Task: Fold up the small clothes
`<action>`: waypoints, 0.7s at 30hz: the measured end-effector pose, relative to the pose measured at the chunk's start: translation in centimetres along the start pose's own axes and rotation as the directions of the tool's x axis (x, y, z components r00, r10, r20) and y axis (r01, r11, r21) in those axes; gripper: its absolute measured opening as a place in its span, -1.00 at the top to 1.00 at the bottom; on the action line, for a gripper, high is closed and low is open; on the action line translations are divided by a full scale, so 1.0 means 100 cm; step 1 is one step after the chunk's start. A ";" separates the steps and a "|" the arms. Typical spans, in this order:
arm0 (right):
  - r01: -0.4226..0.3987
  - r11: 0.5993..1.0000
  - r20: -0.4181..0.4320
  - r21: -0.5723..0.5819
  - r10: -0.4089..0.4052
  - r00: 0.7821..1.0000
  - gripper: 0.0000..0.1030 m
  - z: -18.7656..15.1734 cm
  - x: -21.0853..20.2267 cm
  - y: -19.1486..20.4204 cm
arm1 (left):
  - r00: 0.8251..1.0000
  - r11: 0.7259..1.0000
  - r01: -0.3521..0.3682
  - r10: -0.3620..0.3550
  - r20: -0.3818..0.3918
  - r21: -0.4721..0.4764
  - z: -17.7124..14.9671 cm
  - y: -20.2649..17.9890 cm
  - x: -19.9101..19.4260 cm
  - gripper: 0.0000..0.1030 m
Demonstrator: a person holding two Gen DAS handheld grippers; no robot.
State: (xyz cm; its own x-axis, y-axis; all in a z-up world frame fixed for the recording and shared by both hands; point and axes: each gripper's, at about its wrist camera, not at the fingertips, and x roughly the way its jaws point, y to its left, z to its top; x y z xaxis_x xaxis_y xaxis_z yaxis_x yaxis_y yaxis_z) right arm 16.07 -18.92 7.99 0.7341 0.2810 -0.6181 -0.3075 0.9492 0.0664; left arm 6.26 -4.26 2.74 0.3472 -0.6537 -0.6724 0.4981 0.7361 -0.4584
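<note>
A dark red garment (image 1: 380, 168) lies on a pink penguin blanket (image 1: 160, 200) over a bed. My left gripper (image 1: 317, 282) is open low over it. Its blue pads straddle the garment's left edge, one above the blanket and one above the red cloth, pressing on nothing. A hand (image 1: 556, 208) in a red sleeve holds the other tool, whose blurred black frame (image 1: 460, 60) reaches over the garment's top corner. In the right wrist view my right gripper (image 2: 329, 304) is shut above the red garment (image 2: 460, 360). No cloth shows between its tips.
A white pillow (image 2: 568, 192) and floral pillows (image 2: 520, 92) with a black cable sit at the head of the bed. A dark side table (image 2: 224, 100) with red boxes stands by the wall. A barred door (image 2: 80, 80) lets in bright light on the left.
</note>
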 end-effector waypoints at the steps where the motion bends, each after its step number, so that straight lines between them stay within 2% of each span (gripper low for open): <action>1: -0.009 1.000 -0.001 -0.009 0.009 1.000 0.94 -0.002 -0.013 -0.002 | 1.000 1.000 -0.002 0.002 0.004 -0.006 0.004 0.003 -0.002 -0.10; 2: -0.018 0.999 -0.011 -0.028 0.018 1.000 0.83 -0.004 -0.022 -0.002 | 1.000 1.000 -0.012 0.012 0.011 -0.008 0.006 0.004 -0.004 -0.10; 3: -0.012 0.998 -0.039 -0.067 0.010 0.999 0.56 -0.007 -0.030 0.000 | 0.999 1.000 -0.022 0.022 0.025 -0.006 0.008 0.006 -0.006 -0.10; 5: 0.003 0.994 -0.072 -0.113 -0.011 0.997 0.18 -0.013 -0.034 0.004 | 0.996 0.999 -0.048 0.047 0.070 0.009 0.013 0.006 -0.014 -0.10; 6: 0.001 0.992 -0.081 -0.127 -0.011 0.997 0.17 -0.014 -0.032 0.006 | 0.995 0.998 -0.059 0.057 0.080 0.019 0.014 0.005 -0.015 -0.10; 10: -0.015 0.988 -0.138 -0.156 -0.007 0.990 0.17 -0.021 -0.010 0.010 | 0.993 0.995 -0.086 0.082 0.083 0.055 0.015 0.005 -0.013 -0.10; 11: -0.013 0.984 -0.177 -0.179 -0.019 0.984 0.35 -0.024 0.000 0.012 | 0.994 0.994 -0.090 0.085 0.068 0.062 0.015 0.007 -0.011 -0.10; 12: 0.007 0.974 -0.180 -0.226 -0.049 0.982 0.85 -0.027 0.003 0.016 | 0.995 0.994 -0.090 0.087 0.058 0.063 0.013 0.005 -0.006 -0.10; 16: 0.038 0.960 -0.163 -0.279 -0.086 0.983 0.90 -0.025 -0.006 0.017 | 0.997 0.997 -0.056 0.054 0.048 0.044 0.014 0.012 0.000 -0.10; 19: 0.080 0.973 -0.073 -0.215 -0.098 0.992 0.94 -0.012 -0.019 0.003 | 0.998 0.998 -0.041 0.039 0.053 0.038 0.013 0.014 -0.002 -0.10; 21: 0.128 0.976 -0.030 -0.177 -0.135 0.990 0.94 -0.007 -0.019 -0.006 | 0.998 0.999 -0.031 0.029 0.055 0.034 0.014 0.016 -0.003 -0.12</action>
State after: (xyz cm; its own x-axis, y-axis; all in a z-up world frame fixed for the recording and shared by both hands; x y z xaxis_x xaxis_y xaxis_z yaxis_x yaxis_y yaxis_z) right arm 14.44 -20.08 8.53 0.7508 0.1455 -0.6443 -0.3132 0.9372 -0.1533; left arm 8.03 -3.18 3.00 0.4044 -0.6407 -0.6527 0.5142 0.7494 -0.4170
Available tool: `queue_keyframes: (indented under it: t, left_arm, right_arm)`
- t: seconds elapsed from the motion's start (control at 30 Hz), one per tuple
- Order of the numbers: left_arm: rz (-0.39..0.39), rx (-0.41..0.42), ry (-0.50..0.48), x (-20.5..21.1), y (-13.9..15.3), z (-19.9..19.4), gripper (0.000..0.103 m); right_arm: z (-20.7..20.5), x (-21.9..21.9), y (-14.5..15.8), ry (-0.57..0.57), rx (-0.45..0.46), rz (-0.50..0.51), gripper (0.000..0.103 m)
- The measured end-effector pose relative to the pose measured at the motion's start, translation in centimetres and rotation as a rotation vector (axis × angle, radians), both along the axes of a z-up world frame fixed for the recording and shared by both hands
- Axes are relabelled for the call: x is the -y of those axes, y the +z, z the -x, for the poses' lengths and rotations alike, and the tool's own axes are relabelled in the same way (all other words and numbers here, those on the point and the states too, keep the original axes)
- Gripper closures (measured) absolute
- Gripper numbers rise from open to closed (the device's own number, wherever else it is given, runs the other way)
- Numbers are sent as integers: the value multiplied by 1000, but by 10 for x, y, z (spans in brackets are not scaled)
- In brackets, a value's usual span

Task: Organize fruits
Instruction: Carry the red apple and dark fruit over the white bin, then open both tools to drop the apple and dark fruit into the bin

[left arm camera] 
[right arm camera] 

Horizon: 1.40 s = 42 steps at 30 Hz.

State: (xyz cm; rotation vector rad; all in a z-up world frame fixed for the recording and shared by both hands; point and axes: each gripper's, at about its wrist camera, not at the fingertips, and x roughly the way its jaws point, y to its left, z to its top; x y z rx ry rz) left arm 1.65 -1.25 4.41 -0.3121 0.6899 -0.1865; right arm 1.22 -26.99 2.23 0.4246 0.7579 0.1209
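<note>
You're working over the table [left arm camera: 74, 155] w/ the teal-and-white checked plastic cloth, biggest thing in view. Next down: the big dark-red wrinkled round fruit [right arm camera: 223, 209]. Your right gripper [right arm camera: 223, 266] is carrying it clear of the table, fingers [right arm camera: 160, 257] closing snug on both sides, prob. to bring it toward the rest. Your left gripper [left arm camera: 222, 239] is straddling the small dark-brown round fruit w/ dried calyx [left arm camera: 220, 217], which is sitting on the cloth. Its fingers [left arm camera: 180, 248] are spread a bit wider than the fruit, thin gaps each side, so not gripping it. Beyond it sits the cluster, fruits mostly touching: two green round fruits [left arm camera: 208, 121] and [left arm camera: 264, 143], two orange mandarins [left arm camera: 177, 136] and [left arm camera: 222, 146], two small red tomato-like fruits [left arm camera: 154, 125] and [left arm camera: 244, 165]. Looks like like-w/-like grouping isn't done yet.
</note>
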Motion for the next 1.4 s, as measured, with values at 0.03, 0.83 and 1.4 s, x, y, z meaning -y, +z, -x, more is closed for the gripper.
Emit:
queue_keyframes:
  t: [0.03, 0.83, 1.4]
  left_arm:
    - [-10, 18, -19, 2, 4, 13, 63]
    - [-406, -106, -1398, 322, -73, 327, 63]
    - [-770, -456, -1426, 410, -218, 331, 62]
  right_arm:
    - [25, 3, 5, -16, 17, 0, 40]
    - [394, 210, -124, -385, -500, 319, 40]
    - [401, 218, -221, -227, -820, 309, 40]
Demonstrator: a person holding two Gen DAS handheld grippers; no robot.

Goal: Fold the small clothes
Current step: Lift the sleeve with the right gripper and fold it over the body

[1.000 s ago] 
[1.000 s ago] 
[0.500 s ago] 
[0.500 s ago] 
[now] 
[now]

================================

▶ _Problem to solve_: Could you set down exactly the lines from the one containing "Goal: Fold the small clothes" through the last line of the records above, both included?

▶ _Answer area_:
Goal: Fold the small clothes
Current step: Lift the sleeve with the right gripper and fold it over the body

[1.000 s ago] 
[1.000 s ago] 
[0.500 s ago] 
[0.500 s ago] 
[now] 
[now]

Output for the exercise is complete.